Performing a rank regression on X requires that a straight line be fitted to a set of data points such that the sum of the squares of the horizontal deviations from the points to the line is minimized.

Again, the first task is to bring our [math]\displaystyle{ cdf }[/math] function into a linear form. This step is exactly the same as in regression on Y analysis and Eqns. (lnorm), (yln), (aln) and (bln) apply in this case too. The deviation from the previous analysis begins on the least squares fit part, where in this case we treat [math]\displaystyle{ x }[/math] as the dependent variable and [math]\displaystyle{ y }[/math] as the independent variable. The best-fitting straight line to the data, for regression on X (see Chapter 3), is the straight line:

[math]\displaystyle{ x=\widehat{a}+\widehat{b}y }[/math]

The corresponding equations for and [math]\displaystyle{ \widehat{b} }[/math] are:

[math]\displaystyle{ \hat{a}=\overline{x}-\hat{b}\overline{y}=\frac{\underset{i=1}{\overset{N}{\mathop{\sum }}}\,{{x}_{i}}}{N}-\hat{b}\frac{\underset{i=1}{\overset{N}{\mathop{\sum }}}\,{{y}_{i}}}{N} }[/math]
and:
[math]\displaystyle{ \hat{b}=\frac{\underset{i=1}{\overset{N}{\mathop{\sum }}}\,{{x}_{i}}{{y}_{i}}-\tfrac{\underset{i=1}{\overset{N}{\mathop{\sum }}}\,{{x}_{i}}\underset{i=1}{\overset{N}{\mathop{\sum }}}\,{{y}_{i}}}{N}}{\underset{i=1}{\overset{N}{\mathop{\sum }}}\,y_{i}^{2}-\tfrac{{{\left( \underset{i=1}{\overset{N}{\mathop{\sum }}}\,{{y}_{i}} \right)}^{2}}}{N}} }[/math]
where:
[math]\displaystyle{ {{y}_{i}}={{\Phi }^{-1}}\left[ F(T_{i}^{\prime }) \right] }[/math]
and:
[math]\displaystyle{ {{x}_{i}}=T_{i}^{\prime } }[/math]
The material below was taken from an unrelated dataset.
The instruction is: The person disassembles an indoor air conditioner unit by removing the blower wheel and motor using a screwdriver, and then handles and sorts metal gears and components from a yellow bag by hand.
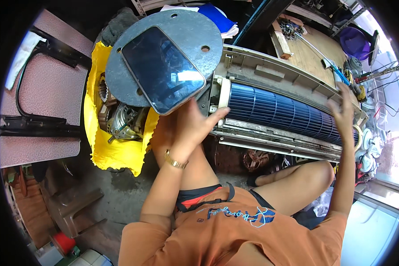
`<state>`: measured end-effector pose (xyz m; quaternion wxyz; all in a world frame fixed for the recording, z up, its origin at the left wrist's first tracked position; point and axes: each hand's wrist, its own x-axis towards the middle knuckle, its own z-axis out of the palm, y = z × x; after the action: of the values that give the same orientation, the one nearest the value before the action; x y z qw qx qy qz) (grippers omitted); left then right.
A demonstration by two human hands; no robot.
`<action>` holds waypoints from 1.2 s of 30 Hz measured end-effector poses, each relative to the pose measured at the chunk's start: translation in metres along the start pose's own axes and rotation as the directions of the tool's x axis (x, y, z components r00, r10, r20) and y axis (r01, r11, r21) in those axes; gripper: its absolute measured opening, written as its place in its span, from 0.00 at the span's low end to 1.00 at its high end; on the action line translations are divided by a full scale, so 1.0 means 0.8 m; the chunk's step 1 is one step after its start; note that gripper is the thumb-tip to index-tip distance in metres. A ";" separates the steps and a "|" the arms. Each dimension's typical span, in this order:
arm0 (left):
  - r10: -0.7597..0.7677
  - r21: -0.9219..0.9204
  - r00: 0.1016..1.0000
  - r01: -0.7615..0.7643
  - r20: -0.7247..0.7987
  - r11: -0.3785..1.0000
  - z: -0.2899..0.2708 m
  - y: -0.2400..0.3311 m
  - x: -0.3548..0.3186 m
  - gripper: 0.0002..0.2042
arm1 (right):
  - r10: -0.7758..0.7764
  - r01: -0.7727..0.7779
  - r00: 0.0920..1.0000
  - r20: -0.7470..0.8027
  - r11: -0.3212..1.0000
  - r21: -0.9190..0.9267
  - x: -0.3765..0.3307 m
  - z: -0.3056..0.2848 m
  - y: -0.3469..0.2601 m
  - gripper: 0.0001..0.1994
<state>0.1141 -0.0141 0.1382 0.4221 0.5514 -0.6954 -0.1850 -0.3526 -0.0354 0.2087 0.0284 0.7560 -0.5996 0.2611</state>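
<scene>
Working on an opened air-conditioner indoor unit (279, 95) lying across the floor in front of the knees. Front cover off, blue blower wheel (283, 113) exposed and seated in its housing; looks like mid-teardown, wheel not yet out. Left hand (190, 126) at the unit's left end, fingers spread wide, thumb stretched toward the wheel's end cap, gripping nothing. Right hand (343, 111) raised over the right end, fingers spread loose, also empty; contact with the casing unclear. Dark tablet (162, 68) resting on a grey round plate (181, 31) just beside the left hand, above a yellow bag (115, 150) holding a motor (122, 122). Wooden board (310, 51) beyond the unit.
</scene>
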 end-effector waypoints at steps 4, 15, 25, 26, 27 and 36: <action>-0.155 -0.038 0.958 0.168 0.240 0.985 0.022 0.002 0.031 0.54 | -0.266 0.246 0.916 0.300 0.964 0.102 0.030 0.037 -0.173 0.50; -0.033 -0.227 0.966 0.094 0.257 0.969 0.014 -0.007 0.026 0.45 | -0.305 0.318 0.836 0.456 0.947 0.050 0.038 0.111 -0.215 0.55; 0.039 -0.169 0.930 0.025 0.366 0.985 0.015 -0.020 0.035 0.44 | -0.270 0.296 0.840 0.470 0.955 0.021 0.040 0.103 -0.203 0.51; 0.015 -0.209 0.928 0.068 0.373 0.976 0.017 -0.019 0.036 0.43 | -0.279 0.308 0.834 0.475 0.951 0.019 0.041 0.102 -0.202 0.51; -0.016 -0.262 0.932 0.118 0.362 0.958 0.018 -0.020 0.038 0.41 | -0.294 0.324 0.826 0.481 0.946 0.021 0.042 0.102 -0.204 0.50; -0.028 -0.318 0.879 0.201 0.476 0.926 -0.007 -0.035 0.038 0.32 | -0.287 0.313 0.841 0.459 0.949 0.020 0.040 0.105 -0.205 0.49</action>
<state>0.1341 -0.0502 0.1330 0.3254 0.4457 -0.6958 -0.4597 -0.1662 -0.0480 0.1945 -0.0516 0.8794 -0.4705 0.0518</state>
and the [math]\displaystyle{ F(T_{i}^{\prime }) }[/math] is estimated from the median ranks. Once [math]\displaystyle{ \widehat{a} }[/math] and [math]\displaystyle{ \widehat{b} }[/math] are obtained, solve Eqn. (xlineln) for the unknown [math]\displaystyle{ y }[/math] , which corresponds to:

[math]\displaystyle{ y=-\frac{\widehat{a}}{\widehat{b}}+\frac{1}{\widehat{b}}x }[/math]

Solving for the parameters from Eqns. (bln) and (aln) we get:

[math]\displaystyle{ a=-\frac{\widehat{a}}{\widehat{b}}=-\frac{{{\mu }'}}{{{\sigma }_{{{T}'}}}} }[/math]
and:
[math]\displaystyle{ b=\frac{1}{\widehat{b}}=\frac{1}{{{\sigma }_{{{T}'}}}}\text{ } }[/math]

The correlation coefficient is evaluated as before using Eqn. (RHOln).

Example 3

Using the data of Example 2 and assuming a lognormal distribution, estimate the parameters and estimate the correlation coefficient, [math]\displaystyle{ \rho }[/math] , using rank regression on X.

Solution to Example 3

Table 9.2 constructed in Example 2 applies to this example as well. Using the values in this table we get:

[math]\displaystyle{ \begin{align} & \hat{b}= & \frac{\underset{i=1}{\overset{14}{\mathop{\sum }}}\,T_{i}^{\prime }{{y}_{i}}-\tfrac{\underset{i=1}{\overset{14}{\mathop{\sum }}}\,T_{i}^{\prime }\underset{i=1}{\overset{14}{\mathop{\sum }}}\,{{y}_{i}}}{14}}{\underset{i=1}{\overset{14}{\mathop{\sum }}}\,y_{i}^{2}-\tfrac{{{\left( \underset{i=1}{\overset{14}{\mathop{\sum }}}\,{{y}_{i}} \right)}^{2}}}{14}} \\ & & \\ & \widehat{b}= & \frac{10.4473-(49.2220)(0)/14}{11.3646-{{(0)}^{2}}/14} \end{align} }[/math]
or:
[math]\displaystyle{ \widehat{b}=0.9193 }[/math]
and:
[math]\displaystyle{ \hat{a}=\overline{x}-\hat{b}\overline{y}=\frac{\underset{i=1}{\overset{14}{\mathop{\sum }}}\,T_{i}^{\prime }}{14}-\widehat{b}\frac{\underset{i=1}{\overset{14}{\mathop{\sum }}}\,{{y}_{i}}}{14} }[/math]
or:
[math]\displaystyle{ \widehat{a}=\frac{49.2220}{14}-(0.9193)\frac{(0)}{14}=3.5159 }[/math]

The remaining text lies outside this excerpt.